== ACTIVITY ==
Could you copy every line in the listing below that has the word "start"?
**** DATASET EXCERPTS ****
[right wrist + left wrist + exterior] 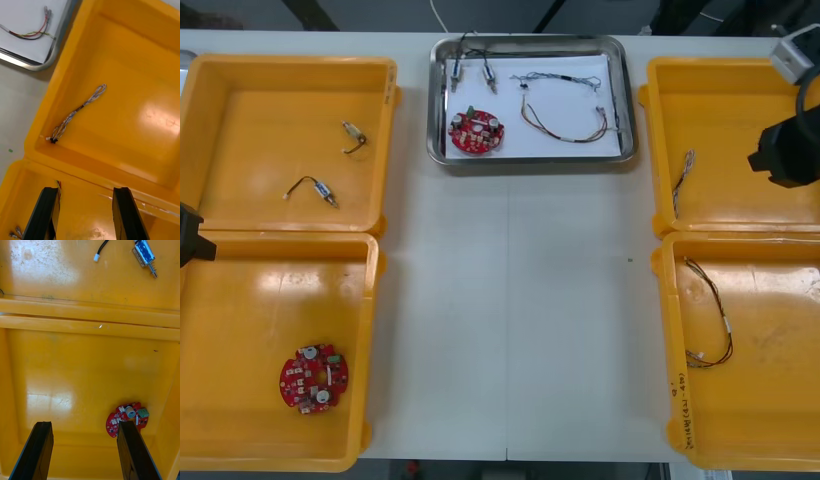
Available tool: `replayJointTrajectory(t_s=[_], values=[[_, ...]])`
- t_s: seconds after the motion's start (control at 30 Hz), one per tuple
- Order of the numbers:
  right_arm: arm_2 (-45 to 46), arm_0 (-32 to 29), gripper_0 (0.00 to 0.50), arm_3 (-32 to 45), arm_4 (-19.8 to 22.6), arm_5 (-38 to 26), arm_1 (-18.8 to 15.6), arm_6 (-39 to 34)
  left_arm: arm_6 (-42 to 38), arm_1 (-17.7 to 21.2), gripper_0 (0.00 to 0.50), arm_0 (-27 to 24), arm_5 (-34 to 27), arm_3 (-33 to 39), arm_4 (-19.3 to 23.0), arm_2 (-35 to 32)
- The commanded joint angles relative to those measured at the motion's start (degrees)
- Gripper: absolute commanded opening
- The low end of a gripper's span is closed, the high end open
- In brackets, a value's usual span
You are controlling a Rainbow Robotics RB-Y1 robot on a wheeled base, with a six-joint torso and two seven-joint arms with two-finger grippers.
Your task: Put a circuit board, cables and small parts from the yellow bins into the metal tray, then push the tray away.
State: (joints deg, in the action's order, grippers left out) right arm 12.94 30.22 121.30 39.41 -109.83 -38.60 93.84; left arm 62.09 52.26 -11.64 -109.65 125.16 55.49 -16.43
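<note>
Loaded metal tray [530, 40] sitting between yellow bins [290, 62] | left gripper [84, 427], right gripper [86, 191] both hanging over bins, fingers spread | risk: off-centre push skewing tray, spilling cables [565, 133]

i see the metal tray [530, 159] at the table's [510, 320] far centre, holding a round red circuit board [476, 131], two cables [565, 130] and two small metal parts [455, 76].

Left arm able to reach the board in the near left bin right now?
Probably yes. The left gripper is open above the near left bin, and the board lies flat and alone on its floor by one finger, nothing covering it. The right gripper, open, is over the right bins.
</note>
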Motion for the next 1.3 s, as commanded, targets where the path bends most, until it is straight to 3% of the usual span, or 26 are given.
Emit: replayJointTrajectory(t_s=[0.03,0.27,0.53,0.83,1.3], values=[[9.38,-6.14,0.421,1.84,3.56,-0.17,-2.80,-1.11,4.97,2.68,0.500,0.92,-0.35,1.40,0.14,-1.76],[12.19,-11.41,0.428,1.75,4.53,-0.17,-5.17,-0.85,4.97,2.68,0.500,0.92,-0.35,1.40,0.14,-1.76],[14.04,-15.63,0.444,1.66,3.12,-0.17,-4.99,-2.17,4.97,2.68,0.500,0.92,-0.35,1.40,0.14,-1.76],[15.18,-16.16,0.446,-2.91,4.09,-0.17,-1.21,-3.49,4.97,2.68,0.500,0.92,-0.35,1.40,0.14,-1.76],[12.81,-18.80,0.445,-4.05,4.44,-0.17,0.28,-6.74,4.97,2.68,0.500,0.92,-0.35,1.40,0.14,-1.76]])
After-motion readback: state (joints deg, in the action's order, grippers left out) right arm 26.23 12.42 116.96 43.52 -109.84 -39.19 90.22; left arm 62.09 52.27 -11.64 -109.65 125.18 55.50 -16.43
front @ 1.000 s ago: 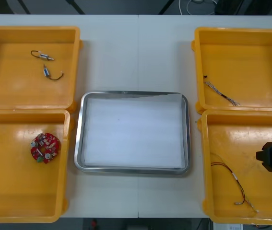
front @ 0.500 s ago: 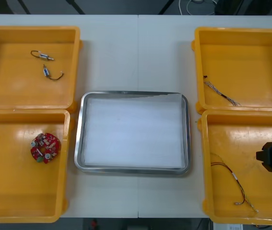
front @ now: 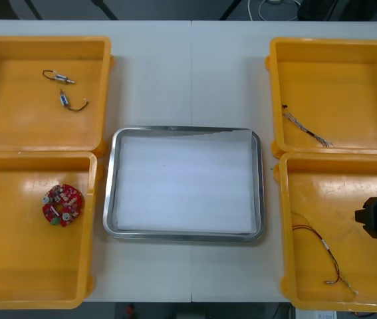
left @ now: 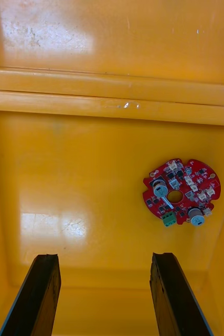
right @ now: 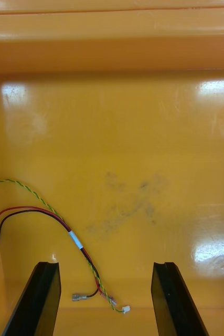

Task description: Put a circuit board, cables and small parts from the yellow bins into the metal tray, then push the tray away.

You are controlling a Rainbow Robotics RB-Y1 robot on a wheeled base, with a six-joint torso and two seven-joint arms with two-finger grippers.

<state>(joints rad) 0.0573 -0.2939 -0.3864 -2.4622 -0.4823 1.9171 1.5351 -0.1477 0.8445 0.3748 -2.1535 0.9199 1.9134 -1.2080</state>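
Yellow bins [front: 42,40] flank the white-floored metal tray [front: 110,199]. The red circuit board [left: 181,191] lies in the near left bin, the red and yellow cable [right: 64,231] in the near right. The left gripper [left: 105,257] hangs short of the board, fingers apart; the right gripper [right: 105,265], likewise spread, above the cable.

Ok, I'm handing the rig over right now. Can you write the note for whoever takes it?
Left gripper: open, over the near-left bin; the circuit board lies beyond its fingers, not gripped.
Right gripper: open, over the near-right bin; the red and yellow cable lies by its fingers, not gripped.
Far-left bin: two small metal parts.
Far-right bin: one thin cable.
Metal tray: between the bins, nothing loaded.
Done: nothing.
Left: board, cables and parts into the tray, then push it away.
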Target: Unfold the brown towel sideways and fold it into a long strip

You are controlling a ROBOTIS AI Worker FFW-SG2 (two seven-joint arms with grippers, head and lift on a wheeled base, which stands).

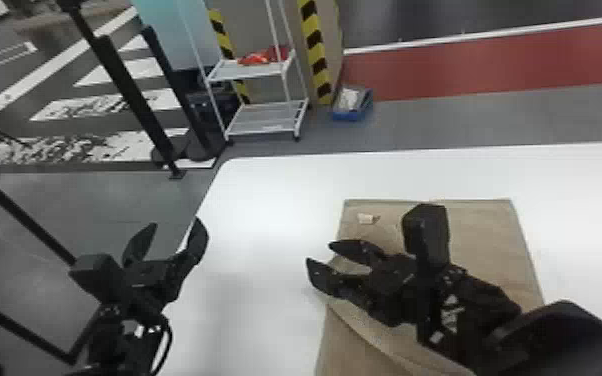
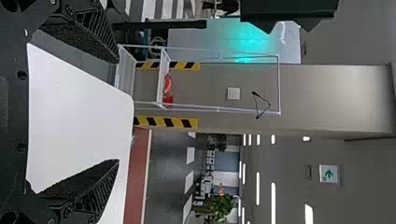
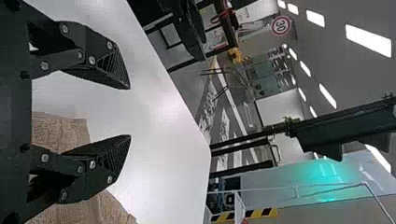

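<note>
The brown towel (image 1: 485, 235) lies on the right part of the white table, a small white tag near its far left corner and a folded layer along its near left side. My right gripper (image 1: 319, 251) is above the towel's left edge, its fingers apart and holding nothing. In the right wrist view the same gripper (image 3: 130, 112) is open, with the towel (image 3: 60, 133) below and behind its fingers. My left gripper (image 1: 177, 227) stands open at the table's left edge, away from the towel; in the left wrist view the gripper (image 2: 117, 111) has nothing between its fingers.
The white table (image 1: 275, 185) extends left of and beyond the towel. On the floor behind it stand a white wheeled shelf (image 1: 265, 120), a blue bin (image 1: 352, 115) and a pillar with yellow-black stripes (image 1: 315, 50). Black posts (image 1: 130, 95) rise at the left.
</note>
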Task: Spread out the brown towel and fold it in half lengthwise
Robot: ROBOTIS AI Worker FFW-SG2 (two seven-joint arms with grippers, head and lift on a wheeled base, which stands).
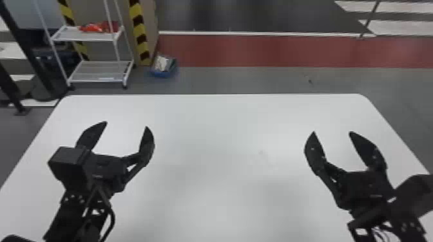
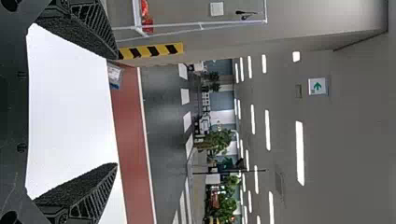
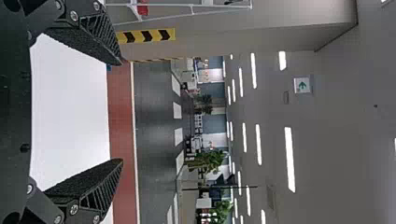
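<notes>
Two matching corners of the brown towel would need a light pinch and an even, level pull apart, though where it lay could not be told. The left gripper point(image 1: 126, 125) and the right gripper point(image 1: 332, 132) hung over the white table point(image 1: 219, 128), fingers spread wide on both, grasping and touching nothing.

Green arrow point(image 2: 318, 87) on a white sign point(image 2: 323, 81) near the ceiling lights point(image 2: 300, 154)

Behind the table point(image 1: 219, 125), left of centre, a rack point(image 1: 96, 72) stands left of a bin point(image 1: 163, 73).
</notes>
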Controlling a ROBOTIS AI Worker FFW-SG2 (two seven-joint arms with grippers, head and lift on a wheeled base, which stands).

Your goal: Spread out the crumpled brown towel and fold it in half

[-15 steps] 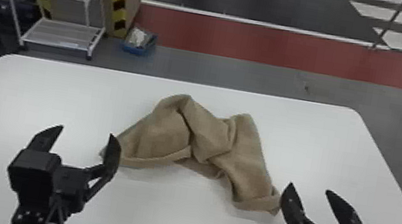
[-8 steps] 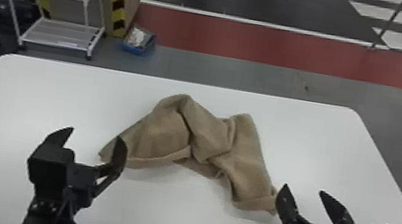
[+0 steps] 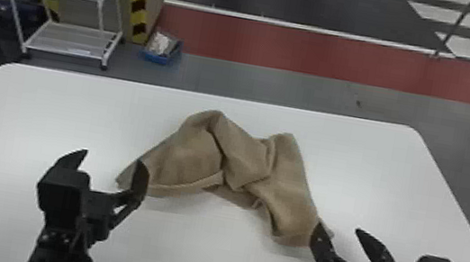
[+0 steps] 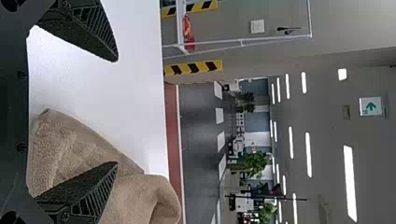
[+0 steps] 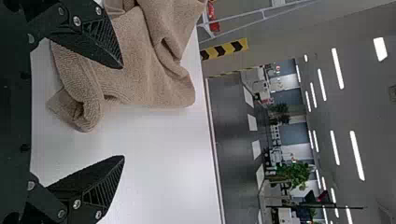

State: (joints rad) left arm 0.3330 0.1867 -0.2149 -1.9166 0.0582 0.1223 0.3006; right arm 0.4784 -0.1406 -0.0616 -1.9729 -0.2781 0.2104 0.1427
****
== ANSWER BOX ==
- t_s: seconds after the motion's start (control at 30 Hz), one per tuple
- The commanded joint angles relative to those measured at the motion's start (degrees)

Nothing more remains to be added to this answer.